Mi fin de siglo

Es costumbre en mí desde que tengo uso de razón el preocuparme mucho del tiempo. No de envejecer ni de temer añorar épocas pasadas, ni nada de eso, sino de conseguir ubicar los acontecimientos clave de mi vida en su posición correcta dentro de una línea de tiempo imaginaria. Pienso, por ejemplo, «1996», y me vienen a la cabeza las situaciones propias de aquel año, las estupideces que hice y las que, pudiendo haber hecho, no hice, las personas que frecuentaba por aquel entonces y mi lista priorizada de preocupaciones; tan distinta a la actual, por suerte.
Tomo siempre como referencia en los cálculos cotidianos distancias temporales conocidas. Es decir, que para hacerme una idea de cuánto tiempo me falta para que lleguen las vacaciones, o el día de cobro, o las fechas en que por fin puedo vestir sandalias y camisetas con espíritu tropical, trato de revivir la misma época de años, semanas o meses pasados, con sus acontecimientos, sus altos y sus bajos, y su duración relativa.


Así, seis meses no tienen por qué ser seis meses, y una semana bien puede ser un soplo en el anodino devenir de la cotidianeidad, o un universo maravilloso de duración indefinida perfectamente localizable en el archivo general de las cosas que hacen que no haga falta preguntarse por el sentido de la vida.

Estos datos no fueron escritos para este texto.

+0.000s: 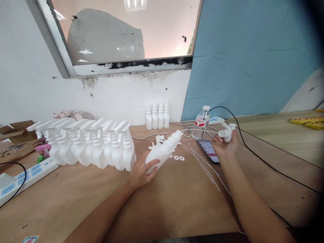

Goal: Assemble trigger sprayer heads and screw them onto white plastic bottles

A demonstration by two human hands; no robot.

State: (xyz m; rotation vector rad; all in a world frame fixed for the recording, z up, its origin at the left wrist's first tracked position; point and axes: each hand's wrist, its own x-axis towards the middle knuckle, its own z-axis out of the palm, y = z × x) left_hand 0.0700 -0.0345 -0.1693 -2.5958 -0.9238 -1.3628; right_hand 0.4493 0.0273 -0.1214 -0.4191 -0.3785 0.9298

Todo esto nos lleva (me lleva) a recordar que, curiosamente, yo no tuve mi fin de siglo. Esto es porque, por más que lo intento, no consigo recordar lo que hice el 31 de diciembre de 2000, ni en las fechas de su entorno. Ni quiero, ya no. No es bueno exprimir el cerebro para hacer aflorar recuerdos que no flotan en la superficie, como los demás. Recuerdo situaciones y actos concretos, pero no sensaciones ni pensamientos. Esto es como decir que no recuerdo nada. Lo cual no es malo en sí. Simplemente, me sorprende tener una laguna en la memoria justo en ese punto.
Ya se sabe, en realidad, solo hemos vivido aquellas cosas de las que nos acordamos. Por eso es bueno tener memoria, para no desperdiciar nuestra existencia sepultando una semana sobre la anterior, y ésta sobre la anterior, y así sucesivamente, cosa bastante sencilla si nos dejamos llevar por la rutina y no ejercitamos nuestra propia percepción del tiempo y del punto en que nos encontramos.
Le pido a la vida otra oportunidad, que me permita tener un fin de siglo como Dios manda. Poder tener marcado en mi línea de tiempo un punto muy gordo que separe este siglo del anterior. Estoy huérfano de fin de siglo, y creo que me lo merezco tanto como el resto de los mortales.
También le pido mucho amor, y mucho sol, y muchos buenos amigos. Ya de paso, aprovecho para redactar mi carta a los reyes magos para pedir que no me falten el resto de cosas buenas que están a mi alcance: café con leche, rebanadas de pan tostado con aceite, programas de radio divertidos, agua, nieve, luz, libros, internet, trenes, fines de semana…
Y, por favor, que vendan en los comercios turrón de Jijona durante todo el año.